Each line holding the string "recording" is to be copied from the data.

:: Material for this exercise ::

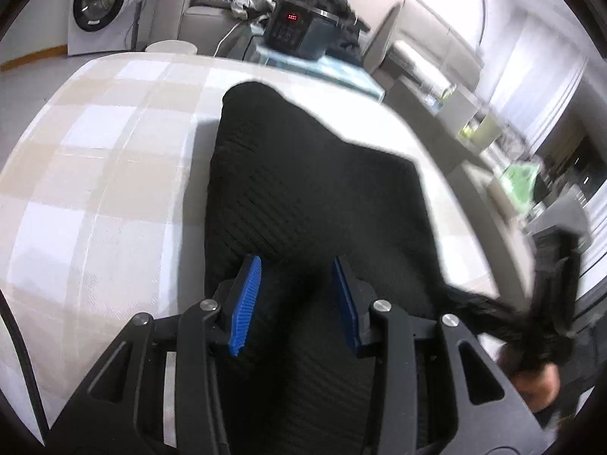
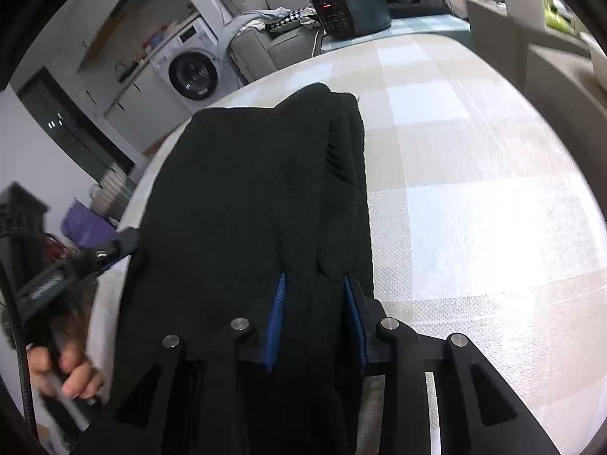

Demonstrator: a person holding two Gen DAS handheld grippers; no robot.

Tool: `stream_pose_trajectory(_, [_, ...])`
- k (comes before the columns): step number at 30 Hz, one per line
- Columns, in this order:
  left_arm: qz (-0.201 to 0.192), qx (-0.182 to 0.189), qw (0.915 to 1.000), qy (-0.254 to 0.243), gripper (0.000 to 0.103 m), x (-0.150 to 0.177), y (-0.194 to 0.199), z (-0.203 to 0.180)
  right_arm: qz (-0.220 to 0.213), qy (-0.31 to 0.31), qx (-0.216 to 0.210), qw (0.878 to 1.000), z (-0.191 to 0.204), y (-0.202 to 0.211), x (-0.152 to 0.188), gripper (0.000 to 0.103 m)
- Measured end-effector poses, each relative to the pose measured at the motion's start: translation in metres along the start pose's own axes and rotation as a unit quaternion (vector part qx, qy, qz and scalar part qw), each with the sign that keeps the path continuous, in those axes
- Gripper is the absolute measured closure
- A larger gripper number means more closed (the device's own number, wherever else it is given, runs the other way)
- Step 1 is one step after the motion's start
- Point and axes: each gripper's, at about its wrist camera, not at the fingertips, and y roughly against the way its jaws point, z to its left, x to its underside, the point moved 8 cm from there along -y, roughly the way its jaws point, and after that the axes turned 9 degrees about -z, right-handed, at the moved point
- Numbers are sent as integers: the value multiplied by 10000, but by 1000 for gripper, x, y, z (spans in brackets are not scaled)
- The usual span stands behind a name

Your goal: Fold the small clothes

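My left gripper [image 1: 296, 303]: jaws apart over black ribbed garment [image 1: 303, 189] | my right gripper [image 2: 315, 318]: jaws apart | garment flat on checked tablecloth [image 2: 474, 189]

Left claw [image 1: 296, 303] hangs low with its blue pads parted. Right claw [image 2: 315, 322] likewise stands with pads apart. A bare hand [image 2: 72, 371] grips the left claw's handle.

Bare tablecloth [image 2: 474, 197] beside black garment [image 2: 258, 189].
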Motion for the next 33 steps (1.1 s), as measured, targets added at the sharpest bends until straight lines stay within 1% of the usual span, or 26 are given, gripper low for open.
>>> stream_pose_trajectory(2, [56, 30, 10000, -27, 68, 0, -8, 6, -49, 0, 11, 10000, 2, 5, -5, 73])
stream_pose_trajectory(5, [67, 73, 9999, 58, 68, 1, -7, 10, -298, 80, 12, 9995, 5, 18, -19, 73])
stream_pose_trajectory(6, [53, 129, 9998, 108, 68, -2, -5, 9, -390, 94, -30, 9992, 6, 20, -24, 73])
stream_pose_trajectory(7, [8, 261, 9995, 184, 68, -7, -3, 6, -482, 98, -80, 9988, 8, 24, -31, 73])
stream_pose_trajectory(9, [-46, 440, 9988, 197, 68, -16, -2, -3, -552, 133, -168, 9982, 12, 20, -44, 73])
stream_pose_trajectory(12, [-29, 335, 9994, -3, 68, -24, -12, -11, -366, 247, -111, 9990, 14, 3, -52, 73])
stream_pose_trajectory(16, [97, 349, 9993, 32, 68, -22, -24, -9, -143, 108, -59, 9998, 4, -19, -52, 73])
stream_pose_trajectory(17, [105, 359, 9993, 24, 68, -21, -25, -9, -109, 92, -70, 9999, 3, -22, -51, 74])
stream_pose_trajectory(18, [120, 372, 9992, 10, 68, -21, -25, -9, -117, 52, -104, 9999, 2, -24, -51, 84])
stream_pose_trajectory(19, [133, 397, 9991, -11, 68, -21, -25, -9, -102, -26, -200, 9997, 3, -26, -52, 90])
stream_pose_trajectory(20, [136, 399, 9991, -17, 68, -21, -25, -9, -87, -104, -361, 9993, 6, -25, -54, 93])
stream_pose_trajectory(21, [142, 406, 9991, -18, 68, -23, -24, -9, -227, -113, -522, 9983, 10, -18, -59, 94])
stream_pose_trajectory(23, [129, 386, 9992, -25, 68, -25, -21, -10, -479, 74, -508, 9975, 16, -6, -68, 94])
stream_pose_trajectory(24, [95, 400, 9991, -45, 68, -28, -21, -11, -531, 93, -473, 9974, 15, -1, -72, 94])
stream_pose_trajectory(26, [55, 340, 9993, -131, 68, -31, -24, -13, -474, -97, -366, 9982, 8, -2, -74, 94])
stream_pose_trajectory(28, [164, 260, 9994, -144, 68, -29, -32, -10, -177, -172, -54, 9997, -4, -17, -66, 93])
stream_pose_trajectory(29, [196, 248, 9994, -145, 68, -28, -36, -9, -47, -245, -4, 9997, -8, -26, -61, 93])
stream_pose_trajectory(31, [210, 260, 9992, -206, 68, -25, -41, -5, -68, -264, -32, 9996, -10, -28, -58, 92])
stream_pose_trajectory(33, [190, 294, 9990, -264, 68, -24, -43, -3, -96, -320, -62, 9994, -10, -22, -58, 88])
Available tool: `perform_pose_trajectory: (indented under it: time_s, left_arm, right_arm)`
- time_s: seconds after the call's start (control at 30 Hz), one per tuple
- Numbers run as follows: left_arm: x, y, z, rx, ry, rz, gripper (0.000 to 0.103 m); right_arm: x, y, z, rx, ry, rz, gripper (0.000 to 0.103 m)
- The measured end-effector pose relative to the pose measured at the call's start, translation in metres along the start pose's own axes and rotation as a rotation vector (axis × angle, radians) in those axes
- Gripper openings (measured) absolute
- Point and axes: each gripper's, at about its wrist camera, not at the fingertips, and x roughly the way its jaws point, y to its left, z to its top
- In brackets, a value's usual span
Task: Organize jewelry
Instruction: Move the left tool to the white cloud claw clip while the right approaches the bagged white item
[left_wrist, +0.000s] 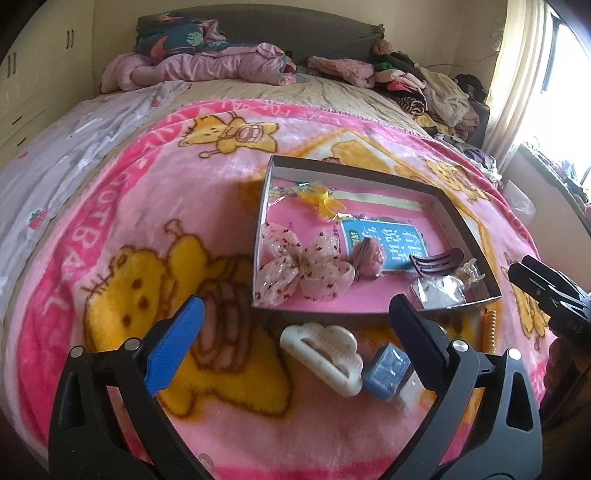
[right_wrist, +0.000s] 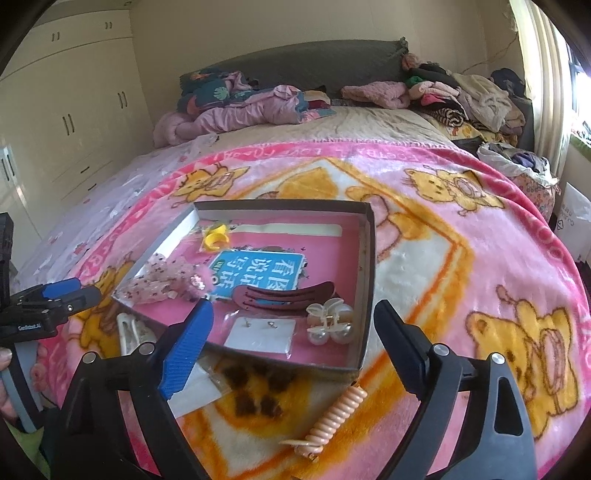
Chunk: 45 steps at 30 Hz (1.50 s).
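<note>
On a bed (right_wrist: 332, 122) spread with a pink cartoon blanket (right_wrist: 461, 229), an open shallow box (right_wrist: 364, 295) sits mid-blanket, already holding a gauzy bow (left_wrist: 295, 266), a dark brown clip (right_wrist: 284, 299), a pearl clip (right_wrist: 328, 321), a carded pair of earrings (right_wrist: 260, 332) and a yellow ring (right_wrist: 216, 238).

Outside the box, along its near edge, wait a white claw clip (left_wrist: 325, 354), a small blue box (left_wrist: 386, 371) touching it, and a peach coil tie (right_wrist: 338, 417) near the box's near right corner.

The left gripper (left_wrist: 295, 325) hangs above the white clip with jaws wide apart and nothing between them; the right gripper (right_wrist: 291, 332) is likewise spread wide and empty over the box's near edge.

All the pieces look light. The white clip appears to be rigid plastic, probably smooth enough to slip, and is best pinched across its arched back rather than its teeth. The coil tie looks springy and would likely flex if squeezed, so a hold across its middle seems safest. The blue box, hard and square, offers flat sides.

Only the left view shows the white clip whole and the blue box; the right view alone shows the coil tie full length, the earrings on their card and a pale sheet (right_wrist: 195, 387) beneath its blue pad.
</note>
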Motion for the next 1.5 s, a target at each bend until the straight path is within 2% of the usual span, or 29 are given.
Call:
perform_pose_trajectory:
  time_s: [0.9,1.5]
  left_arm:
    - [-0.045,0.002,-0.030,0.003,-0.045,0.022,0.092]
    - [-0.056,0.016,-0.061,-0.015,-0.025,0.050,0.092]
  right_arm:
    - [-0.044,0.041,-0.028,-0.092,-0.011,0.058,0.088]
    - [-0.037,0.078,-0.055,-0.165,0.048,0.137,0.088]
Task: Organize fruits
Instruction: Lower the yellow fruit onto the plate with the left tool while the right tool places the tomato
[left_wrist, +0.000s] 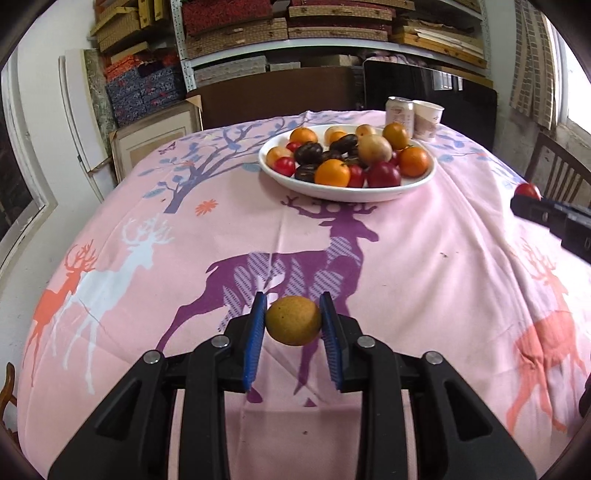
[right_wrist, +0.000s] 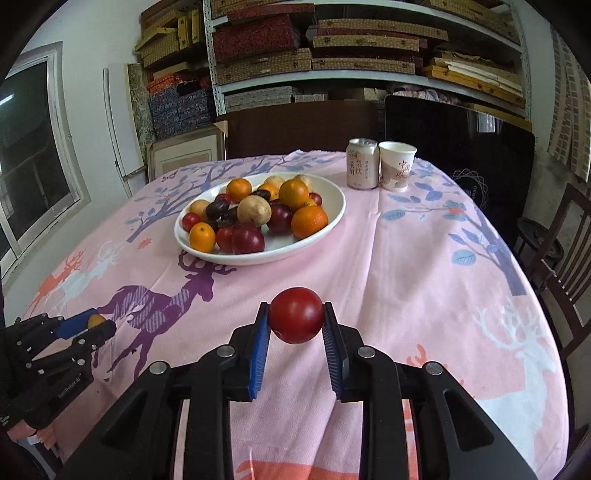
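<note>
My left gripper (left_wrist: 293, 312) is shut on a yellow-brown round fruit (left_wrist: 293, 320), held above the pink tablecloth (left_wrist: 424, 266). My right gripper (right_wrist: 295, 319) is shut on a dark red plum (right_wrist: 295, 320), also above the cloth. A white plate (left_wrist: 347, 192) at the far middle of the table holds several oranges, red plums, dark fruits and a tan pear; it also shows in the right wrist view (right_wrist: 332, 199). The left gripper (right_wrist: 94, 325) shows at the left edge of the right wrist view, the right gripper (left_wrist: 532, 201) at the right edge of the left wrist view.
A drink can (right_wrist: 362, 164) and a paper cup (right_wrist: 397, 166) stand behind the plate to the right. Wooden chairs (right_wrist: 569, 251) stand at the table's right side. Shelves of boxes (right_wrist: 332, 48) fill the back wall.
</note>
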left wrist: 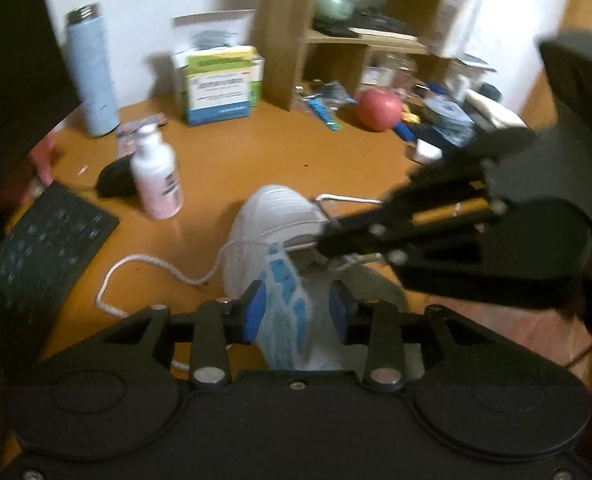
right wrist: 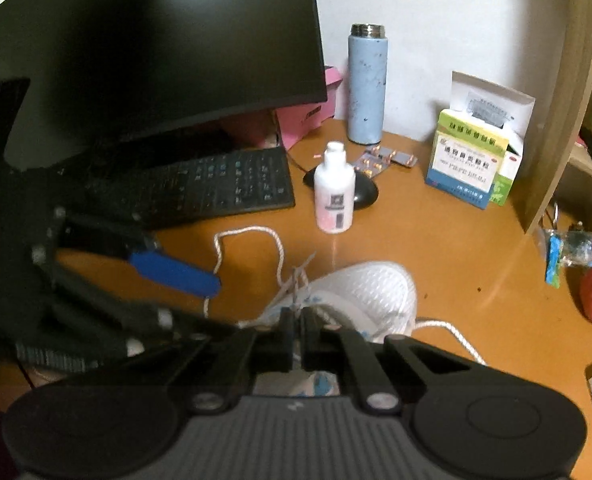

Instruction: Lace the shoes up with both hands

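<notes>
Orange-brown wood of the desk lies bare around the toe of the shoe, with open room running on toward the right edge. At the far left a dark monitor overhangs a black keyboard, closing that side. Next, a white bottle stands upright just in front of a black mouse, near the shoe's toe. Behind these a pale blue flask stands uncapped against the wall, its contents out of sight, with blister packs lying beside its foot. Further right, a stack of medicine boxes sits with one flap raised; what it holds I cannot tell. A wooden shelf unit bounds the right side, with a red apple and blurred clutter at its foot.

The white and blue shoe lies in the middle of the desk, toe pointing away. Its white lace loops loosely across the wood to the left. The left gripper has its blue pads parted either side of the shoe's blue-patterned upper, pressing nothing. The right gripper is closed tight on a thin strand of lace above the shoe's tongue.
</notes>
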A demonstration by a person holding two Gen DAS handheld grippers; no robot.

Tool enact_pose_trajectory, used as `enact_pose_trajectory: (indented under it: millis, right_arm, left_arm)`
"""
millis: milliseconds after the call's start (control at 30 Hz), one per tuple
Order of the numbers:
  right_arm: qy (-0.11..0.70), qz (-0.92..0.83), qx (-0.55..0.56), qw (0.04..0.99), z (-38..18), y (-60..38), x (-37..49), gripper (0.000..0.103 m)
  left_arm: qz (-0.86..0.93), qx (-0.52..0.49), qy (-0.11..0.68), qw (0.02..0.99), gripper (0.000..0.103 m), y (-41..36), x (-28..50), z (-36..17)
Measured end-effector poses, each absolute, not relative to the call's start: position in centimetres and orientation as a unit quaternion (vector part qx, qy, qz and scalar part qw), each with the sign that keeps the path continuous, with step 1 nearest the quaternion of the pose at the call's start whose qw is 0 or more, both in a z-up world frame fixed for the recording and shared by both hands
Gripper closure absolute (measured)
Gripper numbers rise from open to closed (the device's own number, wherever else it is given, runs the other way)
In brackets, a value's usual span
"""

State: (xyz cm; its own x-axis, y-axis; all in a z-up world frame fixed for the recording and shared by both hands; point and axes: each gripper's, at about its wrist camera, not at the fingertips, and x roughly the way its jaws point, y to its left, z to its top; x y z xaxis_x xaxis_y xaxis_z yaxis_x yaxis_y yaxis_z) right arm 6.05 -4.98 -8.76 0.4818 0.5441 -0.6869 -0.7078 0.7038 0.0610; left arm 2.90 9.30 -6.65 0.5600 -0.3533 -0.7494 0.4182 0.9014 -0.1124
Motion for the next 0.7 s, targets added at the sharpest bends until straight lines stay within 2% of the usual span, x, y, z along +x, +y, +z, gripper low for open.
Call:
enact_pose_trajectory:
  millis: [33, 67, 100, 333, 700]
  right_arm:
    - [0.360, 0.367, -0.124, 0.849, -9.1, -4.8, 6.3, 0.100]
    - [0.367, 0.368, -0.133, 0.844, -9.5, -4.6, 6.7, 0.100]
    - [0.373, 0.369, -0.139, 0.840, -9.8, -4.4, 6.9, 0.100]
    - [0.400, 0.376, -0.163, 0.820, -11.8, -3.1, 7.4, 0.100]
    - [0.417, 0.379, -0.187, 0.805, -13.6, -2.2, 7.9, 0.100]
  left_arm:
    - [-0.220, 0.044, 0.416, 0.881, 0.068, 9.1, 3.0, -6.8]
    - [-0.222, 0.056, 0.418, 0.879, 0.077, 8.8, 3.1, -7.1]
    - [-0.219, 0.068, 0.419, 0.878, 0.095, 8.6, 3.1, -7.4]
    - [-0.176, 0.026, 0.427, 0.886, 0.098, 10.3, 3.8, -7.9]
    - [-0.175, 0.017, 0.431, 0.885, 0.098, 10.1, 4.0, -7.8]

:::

▸ **Exercise output**:
Measured end-effector poses, each absolute, not relative to the call's start: position in centimetres and orientation as a unit quaternion (vector part qx, qy, qz and scalar part qw), each with the sign that keeps the path continuous, with step 1 nearest the quaternion of the pose at the call's start whose qw is 0 or more, both in a z-up world frame fixed for the recording and shared by both hands
State: (xyz cm; its own x-axis, y-axis; all in a z-up world frame fixed for the recording and shared by both hands; point and axes: each gripper's, at about its wrist camera, not at the fingertips, and x roughly the way its jaws point, y to its left, z to its top; x y z xaxis_x xaxis_y xaxis_z yaxis_x yaxis_y yaxis_z) right arm 6.05 -4.98 -8.76 0.4818 0.5441 -0.6869 -0.7078 0.7038 0.0610; left arm 2.90 9.30 -6.65 0.5600 -0.3533 -0.7494 0.4182 0.9014 -0.1124

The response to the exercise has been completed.